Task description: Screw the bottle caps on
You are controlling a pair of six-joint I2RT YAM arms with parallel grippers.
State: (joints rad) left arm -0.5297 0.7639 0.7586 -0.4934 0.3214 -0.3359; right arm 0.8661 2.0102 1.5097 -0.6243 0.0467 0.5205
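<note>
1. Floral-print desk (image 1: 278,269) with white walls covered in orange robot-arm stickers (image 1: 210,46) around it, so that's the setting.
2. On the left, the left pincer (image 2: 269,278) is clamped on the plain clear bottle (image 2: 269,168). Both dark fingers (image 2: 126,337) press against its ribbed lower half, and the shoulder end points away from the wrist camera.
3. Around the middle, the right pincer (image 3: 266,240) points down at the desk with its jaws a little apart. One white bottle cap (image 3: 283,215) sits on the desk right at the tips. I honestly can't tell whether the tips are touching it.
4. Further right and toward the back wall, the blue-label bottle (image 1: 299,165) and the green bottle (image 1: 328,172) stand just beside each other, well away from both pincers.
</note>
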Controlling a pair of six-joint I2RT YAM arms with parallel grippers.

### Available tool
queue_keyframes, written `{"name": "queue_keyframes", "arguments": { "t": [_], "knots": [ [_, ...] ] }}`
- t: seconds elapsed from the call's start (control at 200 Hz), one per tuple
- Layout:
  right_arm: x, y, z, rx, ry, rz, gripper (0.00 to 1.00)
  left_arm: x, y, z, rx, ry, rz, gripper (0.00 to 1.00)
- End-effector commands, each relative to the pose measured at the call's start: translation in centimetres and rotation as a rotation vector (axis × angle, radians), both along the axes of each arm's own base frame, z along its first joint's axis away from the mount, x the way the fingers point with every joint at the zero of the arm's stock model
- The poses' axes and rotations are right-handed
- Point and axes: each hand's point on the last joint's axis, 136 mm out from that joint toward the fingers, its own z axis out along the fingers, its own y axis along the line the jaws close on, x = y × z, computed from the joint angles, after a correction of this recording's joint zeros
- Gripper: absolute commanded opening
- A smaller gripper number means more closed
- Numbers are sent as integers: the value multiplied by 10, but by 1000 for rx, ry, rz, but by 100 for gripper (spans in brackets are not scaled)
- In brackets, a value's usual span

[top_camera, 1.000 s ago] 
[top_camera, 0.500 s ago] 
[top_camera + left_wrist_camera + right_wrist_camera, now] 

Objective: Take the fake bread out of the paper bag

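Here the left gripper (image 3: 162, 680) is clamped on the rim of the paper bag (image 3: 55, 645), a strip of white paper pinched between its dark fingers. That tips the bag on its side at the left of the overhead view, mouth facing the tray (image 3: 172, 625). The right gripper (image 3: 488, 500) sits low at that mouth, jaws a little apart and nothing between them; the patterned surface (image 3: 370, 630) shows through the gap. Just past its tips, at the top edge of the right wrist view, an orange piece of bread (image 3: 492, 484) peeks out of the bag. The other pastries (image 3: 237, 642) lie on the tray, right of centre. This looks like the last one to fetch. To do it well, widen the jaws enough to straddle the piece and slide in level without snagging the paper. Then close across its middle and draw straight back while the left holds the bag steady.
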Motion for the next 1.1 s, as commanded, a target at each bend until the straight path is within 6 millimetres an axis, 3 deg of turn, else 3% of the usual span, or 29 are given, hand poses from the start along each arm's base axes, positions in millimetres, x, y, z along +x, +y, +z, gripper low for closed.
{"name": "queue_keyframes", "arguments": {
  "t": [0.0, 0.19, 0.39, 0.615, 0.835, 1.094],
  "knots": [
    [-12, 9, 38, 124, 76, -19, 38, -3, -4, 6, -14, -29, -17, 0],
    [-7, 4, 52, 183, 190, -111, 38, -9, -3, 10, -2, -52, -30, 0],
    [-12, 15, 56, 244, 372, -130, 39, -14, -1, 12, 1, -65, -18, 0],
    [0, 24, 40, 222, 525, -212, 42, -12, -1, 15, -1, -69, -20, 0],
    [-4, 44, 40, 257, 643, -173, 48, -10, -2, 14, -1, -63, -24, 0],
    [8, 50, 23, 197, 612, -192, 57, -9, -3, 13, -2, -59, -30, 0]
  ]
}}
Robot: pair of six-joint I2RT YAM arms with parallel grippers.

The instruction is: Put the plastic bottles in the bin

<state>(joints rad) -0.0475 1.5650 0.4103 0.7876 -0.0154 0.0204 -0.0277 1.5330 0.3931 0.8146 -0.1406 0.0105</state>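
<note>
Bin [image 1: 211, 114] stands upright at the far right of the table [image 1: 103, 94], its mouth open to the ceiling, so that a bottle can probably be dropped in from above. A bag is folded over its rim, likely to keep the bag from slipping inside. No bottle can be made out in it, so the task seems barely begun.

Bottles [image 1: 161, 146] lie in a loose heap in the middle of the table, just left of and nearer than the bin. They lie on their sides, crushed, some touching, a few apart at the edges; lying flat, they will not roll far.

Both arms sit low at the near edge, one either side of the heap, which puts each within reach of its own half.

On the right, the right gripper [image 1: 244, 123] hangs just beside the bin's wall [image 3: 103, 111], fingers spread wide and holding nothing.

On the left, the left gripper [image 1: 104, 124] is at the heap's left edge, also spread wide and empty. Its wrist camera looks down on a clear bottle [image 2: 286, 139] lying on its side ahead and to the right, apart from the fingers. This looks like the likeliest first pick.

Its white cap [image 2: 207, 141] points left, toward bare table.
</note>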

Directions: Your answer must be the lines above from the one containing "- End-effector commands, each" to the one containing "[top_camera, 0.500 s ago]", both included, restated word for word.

Output for this exercise:
- End-effector commands, each relative to the pose measured at the call's start: translation in centimetres and rotation as a rotation vector (axis × angle, radians), both along the axes of each arm's own base frame, z along its first joint's axis away from the mount, x the way the fingers point with every joint at the zero of the arm's stock model
- The poses' axes and rotations are right-handed
- Point and axes: each hand's point on the last joint's axis, 136 mm out from that joint toward the fingers, its own z axis out along the fingers, its own y axis along the line the jaws close on, x = y × z, computed from the joint angles, after a correction of this recording's joint zeros
- Gripper: absolute commanded opening
- A smaller gripper number means more closed
- Numbers are sent as integers: the value multiplied by 10, but by 1000 for rx, ry, rz, but by 100 for gripper (spans in brackets are not scaled)
- In brackets, a value's usual span

[top_camera, 1.000 s ago] 
[top_camera, 0.500 s ago] 

Nothing further is required for this answer.